# New tree monitor enclosure



## john_boy (Dec 4, 2010)

Ive posted my pics in the lizard section but thought i'd show off my new enclosure here as well.
Let me know what you think.....its built into the wall of my bedroom









And one of its new inhabitants


----------



## sambridge15 (Nov 22, 2009)

looks amazing!


----------



## JustJack (Apr 19, 2010)

Woooow! :mf_dribble: :mf_dribble: :mf_dribble: :mf_dribble:
Thats bloody awesome! And the monitor is amazing! :flrt:


----------



## ch4dg (Jul 24, 2008)

that is awesome,
is it big enough for life or are you gonna have to upgrade at some point?
he/she looks so cute, this is next on my list

btw its not showing off....its inspiring people: victorywell thats my excuse:whistling2


----------



## john_boy (Dec 4, 2010)

Thank you


ch4dg said:


> that is awesome,
> is it big enough for life or are you gonna have to upgrade at some point?

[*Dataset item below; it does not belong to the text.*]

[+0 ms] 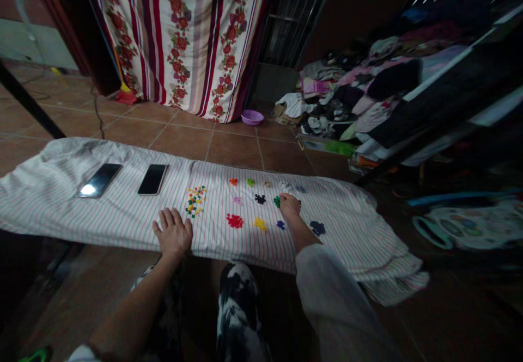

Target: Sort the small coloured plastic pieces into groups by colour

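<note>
A striped white cloth (49, 198) lies across the tiled floor. My left hand (174, 233) rests flat on it, fingers spread, beside a mixed pile of small coloured beads (196, 199). My right hand (289, 205) is curled over the cloth among sorted little heaps, fingers pinched next to a green heap (277, 201); what they hold is too small to see. Nearby lie a red heap (234, 221), a yellow heap (260, 224), a black heap (260, 199) and a dark blue heap (317, 227).
Two dark phones (99, 179) (152, 179) lie on the cloth's left part. A floral curtain (192, 35) hangs behind, with a purple bowl (252, 117) at its foot. Piled clothes (359, 90) and a dark rack fill the right side. My patterned knee (241, 302) is below.
</note>
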Demonstrator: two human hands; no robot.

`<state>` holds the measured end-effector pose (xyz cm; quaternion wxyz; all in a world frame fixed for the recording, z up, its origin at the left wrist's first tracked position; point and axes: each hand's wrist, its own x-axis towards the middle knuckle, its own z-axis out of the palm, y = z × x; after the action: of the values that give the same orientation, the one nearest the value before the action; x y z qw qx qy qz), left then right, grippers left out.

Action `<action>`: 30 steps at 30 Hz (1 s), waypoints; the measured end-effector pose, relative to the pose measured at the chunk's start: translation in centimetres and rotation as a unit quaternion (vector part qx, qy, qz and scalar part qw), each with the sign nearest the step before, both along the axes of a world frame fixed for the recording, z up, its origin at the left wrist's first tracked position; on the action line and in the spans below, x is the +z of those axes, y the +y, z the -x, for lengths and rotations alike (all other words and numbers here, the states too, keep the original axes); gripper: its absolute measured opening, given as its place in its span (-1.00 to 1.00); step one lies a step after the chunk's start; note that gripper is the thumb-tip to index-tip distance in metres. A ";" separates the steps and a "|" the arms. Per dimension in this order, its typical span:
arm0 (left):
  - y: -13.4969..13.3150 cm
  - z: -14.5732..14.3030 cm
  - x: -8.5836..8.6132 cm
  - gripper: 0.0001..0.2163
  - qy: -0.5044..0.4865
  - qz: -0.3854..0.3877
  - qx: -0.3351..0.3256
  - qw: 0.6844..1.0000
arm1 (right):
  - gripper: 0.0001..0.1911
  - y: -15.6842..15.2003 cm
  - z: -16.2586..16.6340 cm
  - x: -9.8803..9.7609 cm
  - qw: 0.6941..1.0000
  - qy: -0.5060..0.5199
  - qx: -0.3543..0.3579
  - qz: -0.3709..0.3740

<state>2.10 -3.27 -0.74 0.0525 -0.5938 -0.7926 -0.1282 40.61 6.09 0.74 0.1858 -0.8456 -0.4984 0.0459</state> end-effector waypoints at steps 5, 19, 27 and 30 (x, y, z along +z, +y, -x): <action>0.0 0.0 0.1 -0.42 -0.005 0.000 0.002 1.000 | -0.61 -0.2 0.2 0.1 1.000 -0.025 0.015 0.005; 0.1 0.0 0.2 -0.42 0.004 0.012 0.005 1.000 | -0.65 -0.3 1.5 -0.5 0.990 -0.049 0.075 -0.110; 0.0 0.1 0.0 -0.42 0.006 0.000 0.004 1.000 | -0.67 -0.4 4.7 -0.9 0.978 -0.030 0.141 -0.147; 0.1 0.1 -0.1 -0.41 0.002 0.006 0.001 1.000 | -0.68 -0.3 5.9 -1.0 0.975 -0.024 0.160 -0.150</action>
<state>1.97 -3.18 -0.79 0.0508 -0.5934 -0.7940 -0.1217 34.74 5.80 -0.30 0.2891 -0.7182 -0.6326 -0.0202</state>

It should be big enough for the pair for life, its over 8ft long 5ft tall and just over 2ft deep
its taken me months to complete, but i think it been worth the effort :whistling2:


----------



## ch4dg (Jul 24, 2008)

john_boy said:


> Thank you
> 
> It should be big enough for the pair for life, its over 8ft long 5ft tall and just over 2ft deep
> its taken me months to complete, but i think it been worth the effort :whistling2:


cool, and yeah it looks friggin amazing


----------



## Whosthedaddy (Nov 29, 2009)

That's a tasty looking viv


----------



## em_40 (Sep 29, 2010)

That is awesome!! and I love the green tree monitor too.


----------



## jaegersreptiles (May 8, 2011)

fantastic : victory:


----------



## Jaymz (Mar 21, 2010)

Top job, gorgeous monitor and great use of an awkward space. :notworthy::2thumb:


----------



## goodwin1234 (Mar 23, 2008)

Damn...that is unreal! Well worth the wait, i bet?


----------



## wayakinwolf (Oct 6, 2006)

Wow what a great idea for use of space, awesome effect too, well done & lovely monitor to boot:no1::notworthy:


----------



## s6t6nic6l (May 15, 2010)

very impressive build there. excellent showcase. well done.


----------



## monitor mad (Jun 16, 2008)

john_boy said:


> Ive posted my pics in the lizard section but thought i'd show off my new enclosure here as well.
> Let me know what you think.....its built into the wall of my bedroom
> image
> 
> ...


 
An excellent job and very neat ..................... and an awesome species to enjoy it as well. :no1:


----------



## spiny tails (Apr 12, 2008)

thats fantastic, wish i had the space to do something like that for some arboreal monitors :2thumb:


----------



## krox2008 (Aug 9, 2009)

that is so cool:2thumb:


----------



## Nike_T7 (Jun 14, 2010)

That's fantastic setup you have made. Is it under stair or above? :whistling2:


----------



## john_boy (Dec 4, 2010)

Nike_T7 said:


> That's fantastic setup you have made. Is it under stair or above? :whistling2:


Thankyou, its above the stairs, in my bedroom. i found a hollow space in the wall and slipped with the hammer :lol2:


----------



## Nike_T7 (Jun 14, 2010)

john_boy said:


> Thankyou, its above the stairs, in my bedroom. i found a hollow space in the wall and slipped with the hammer :lol2:


Aha fantastic! I got space above the stair, might consider to do it. :mf_dribble:


----------



## ch4dg (Jul 24, 2008)

john_boy said:


> Thankyou, its above the stairs, in my bedroom. i found a hollow space in the wall and slipped with the hammer :lol2:


thatsexactly what i said when i smashed a wall to a room through.....and it was the perfect size to put a massive perspex window in....what a coincidence:whistling2:


----------



## nickdagreek84 (Jun 22, 2011)

YEAH NICE WORK DUDE!!
JUST WONDERING, HAVE YOU REMOVED UR STAIRS TO BUILD THAT VIV??
:Na_Na_Na_Na:


----------